By adopting the technical scheme, the positioning flanging at the edge of the connecting part of the vehicle body can play a role in positioning the connection of the front auxiliary frame and the vehicle body, and the assembly precision between the front auxiliary frame and the vehicle body is improved.

The embodiment of the utility model also discloses a front auxiliary frame, which further comprises a connecting middle tower, wherein middle tower fixing parts are formed on the upper surfaces of the two longitudinal beams, and the middle tower fixing parts of the two longitudinal beams are respectively used for fixing the corresponding connecting middle towers.

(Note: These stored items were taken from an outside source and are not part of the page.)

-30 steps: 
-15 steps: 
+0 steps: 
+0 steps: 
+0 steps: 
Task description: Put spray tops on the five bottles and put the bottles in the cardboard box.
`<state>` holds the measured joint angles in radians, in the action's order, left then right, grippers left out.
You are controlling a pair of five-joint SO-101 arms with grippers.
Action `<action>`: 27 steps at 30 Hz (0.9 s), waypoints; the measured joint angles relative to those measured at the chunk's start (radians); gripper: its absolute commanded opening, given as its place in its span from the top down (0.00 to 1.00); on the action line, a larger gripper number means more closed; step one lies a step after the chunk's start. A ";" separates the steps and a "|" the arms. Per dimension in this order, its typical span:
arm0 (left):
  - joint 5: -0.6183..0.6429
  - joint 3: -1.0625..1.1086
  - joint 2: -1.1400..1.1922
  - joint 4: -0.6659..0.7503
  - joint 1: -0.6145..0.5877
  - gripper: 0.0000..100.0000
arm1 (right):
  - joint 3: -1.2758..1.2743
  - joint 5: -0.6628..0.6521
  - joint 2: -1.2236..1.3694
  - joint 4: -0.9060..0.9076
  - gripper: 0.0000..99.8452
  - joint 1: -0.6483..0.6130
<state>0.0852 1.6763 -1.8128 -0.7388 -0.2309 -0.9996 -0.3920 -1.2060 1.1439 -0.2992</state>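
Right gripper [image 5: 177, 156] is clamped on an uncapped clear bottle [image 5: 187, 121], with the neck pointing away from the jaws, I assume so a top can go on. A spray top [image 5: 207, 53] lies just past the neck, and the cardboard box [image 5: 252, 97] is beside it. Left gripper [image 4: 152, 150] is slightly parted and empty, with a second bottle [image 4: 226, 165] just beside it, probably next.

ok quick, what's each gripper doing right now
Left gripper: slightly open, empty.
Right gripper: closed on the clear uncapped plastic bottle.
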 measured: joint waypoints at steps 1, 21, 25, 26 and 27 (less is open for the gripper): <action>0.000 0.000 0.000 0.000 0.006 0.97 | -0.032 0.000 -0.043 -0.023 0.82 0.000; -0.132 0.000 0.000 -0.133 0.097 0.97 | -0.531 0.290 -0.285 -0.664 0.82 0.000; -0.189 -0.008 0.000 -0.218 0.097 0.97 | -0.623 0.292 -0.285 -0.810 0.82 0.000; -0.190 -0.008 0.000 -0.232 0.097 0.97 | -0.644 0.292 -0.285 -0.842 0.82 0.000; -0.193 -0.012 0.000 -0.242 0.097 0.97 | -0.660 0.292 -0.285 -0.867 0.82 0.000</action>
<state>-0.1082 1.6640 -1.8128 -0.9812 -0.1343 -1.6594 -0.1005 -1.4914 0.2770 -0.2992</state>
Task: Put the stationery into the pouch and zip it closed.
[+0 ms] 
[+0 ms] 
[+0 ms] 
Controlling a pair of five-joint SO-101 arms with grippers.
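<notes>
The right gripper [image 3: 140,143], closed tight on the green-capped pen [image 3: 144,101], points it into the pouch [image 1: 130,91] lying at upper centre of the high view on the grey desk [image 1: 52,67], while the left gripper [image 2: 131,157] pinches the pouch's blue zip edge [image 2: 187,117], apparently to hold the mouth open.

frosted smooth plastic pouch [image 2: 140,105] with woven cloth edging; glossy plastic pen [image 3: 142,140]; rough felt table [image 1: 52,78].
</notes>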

By adopting the technical scheme, the middle tower fixing parts arranged on the two longitudinal beams are convenient for the installation of the connecting middle tower, so that the connecting middle tower can be selectively assembled and connected, and the front auxiliary frame is suitable for the requirements of different vehicle bodies.

The embodiment of the utility model also discloses a front auxiliary frame, which further comprises a battery anti-collision beam, wherein the battery anti-collision beam is arranged between the rear mounting plate and the front cross beam, extends along the width direction of the vehicle body, and two ends of the battery anti-collision beam are respectively connected with corresponding longitudinal beams.

By adopting the technical scheme, the strength of the front auxiliary frame is enhanced through the battery anti-collision beam arranged between the rear mounting plate and the front cross beam, so that the battery pack at the rear side is better protected when the automobile is impacted positively.

The embodiment of the utility model also discloses an automobile, which comprises any auxiliary frame.

By adopting the technical scheme, the steering gear of the steering system of the automobile is arranged in the steering avoidance part of the front auxiliary frame, and the lower tie rod connecting part is partially staggered with the steering avoidance part in the height direction of the automobile body, so that the installation stability of the steering gear is ensured, and the stability of the automobile in use is improved.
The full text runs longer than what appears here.